- _Instructions for the task_
Keep to the lines from the one with "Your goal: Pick" through the end of the data, and write them out exactly.

START Raw data

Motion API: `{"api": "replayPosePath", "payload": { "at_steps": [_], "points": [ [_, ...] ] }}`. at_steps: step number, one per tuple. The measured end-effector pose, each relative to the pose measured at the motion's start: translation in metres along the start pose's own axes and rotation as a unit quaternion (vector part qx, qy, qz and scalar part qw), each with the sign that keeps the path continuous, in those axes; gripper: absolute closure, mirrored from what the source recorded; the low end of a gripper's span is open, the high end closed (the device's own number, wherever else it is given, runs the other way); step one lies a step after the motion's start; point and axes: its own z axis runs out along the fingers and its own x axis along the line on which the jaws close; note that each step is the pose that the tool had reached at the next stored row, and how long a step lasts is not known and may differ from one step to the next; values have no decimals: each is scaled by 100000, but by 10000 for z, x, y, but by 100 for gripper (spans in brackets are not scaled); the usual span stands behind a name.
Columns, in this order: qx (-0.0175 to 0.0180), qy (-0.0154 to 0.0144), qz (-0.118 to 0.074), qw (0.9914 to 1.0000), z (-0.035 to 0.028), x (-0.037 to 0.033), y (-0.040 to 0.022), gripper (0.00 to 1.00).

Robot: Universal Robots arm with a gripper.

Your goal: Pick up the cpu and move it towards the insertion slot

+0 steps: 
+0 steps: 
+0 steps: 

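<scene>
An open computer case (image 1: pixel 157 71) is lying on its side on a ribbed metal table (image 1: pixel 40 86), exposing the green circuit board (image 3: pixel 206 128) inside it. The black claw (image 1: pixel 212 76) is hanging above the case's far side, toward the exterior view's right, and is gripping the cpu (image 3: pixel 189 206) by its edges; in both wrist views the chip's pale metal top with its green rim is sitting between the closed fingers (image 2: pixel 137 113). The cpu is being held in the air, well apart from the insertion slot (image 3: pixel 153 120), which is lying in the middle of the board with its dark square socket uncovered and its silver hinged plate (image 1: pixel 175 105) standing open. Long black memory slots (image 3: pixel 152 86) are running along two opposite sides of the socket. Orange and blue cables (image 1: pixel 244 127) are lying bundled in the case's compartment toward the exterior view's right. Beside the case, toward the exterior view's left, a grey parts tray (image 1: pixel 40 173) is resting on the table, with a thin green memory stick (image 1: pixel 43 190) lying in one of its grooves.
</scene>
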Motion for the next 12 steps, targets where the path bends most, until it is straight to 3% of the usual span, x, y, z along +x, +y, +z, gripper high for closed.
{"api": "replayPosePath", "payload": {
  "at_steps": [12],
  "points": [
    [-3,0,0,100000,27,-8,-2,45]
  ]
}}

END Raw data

- _Answer below_
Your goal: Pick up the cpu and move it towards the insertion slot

+0 steps: 
+0 steps: 
+0 steps: 

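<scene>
An open computer case (image 1: pixel 157 71) is lying on its side on a ribbed metal table (image 1: pixel 40 86), exposing the green circuit board (image 3: pixel 206 128) inside it. The black claw (image 1: pixel 212 76) is hanging above the case's far side, toward the exterior view's right, and is gripping the cpu (image 3: pixel 189 206) by its edges; in both wrist views the chip's pale metal top with its green rim is sitting between the closed fingers (image 2: pixel 137 113). The cpu is being held in the air, well apart from the insertion slot (image 3: pixel 153 120), which is lying in the middle of the board with its dark square socket uncovered and its silver hinged plate (image 1: pixel 175 105) standing open. Long black memory slots (image 3: pixel 152 86) are running along two opposite sides of the socket. Orange and blue cables (image 1: pixel 244 127) are lying bundled in the case's compartment toward the exterior view's right. Beside the case, toward the exterior view's left, a grey parts tray (image 1: pixel 40 173) is resting on the table, with a thin green memory stick (image 1: pixel 43 190) lying in one of its grooves.
</scene>
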Motion for the next 12 steps, targets where the path bends most, until it is straight to 3% of the usual span, x, y, z along +x, +y, +z, gripper high for closed.
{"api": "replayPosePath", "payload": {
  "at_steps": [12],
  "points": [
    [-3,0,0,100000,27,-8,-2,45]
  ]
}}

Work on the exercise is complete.